Mike spoke up. “It could be possible. There have been defectors, although most of them usually die in so-called accidents, or disappear.”

Frank rubbed his chin. “Let’s suppose somebody
does
defect though. It’s possible they could have remained hidden very much the way Maggie did. Maybe they started this other church and their sole purpose was finding you,” he nodded at Vince, “and, once finding you, killing you.”

“See?” Vince exclaimed. “How many times do I have to spell things out before you start believing me?”

“Granted, it’s a good theory,” Mike said. Now Mike was pacing the room. He went to the window and peeked out between the blinds. He was silent for a moment. “It’s possible. The more I think about it, the more plausible it sounds.”

Frank appeared to be accepting the theory more, too. “Whoever this group is, they wouldn’t have to be very big. It could be as little as half a dozen members.”
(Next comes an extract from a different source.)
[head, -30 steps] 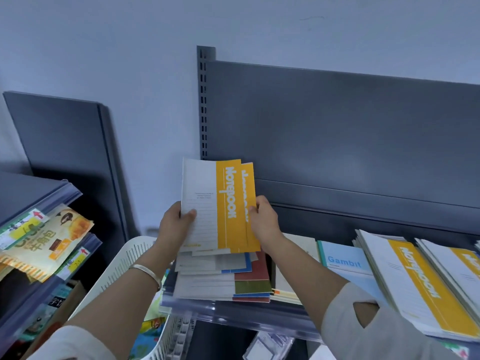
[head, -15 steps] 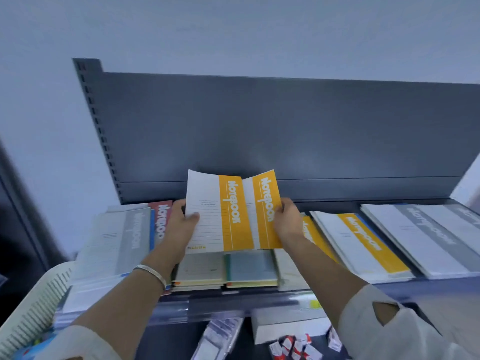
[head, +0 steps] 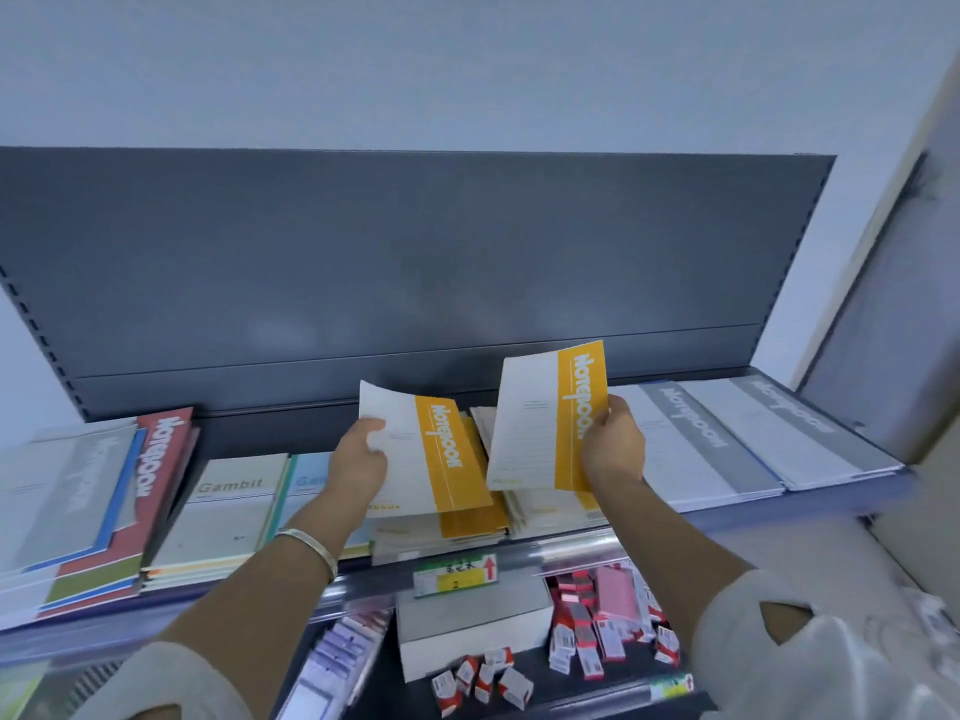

“And they wouldn’t necessarily have to have been together for very long,” Vince said. “Just long enough for whoever knew enough about The Children to preach Children theology to his new congregation, and come up with some kind of tactical plan in finding me.”

“Do you think it’s possible that if this
is
true, that this renegade member might be a member of both sides?” Frank asked Mike. “You know, a member of The Children of the Night and a secret member of this other group?”

“I don’t know,” Mike said, shaking his head. “I find that hard to believe, but anything’s possible.”

They were silent for a moment, Mike returning to the other bed. Frank remained reclining against his bed, Vince in his chair. Finally, Mike broke the silence. “Let’s see what the news says.” He reached for the television remote control and turned it on.

He flipped through the channels. It was closing in on ten p.m., and they had to endure another ten minutes of
Law and Order
before the local news came on. When the broadcast started, the shoot-out in Lititz was one of the top stories.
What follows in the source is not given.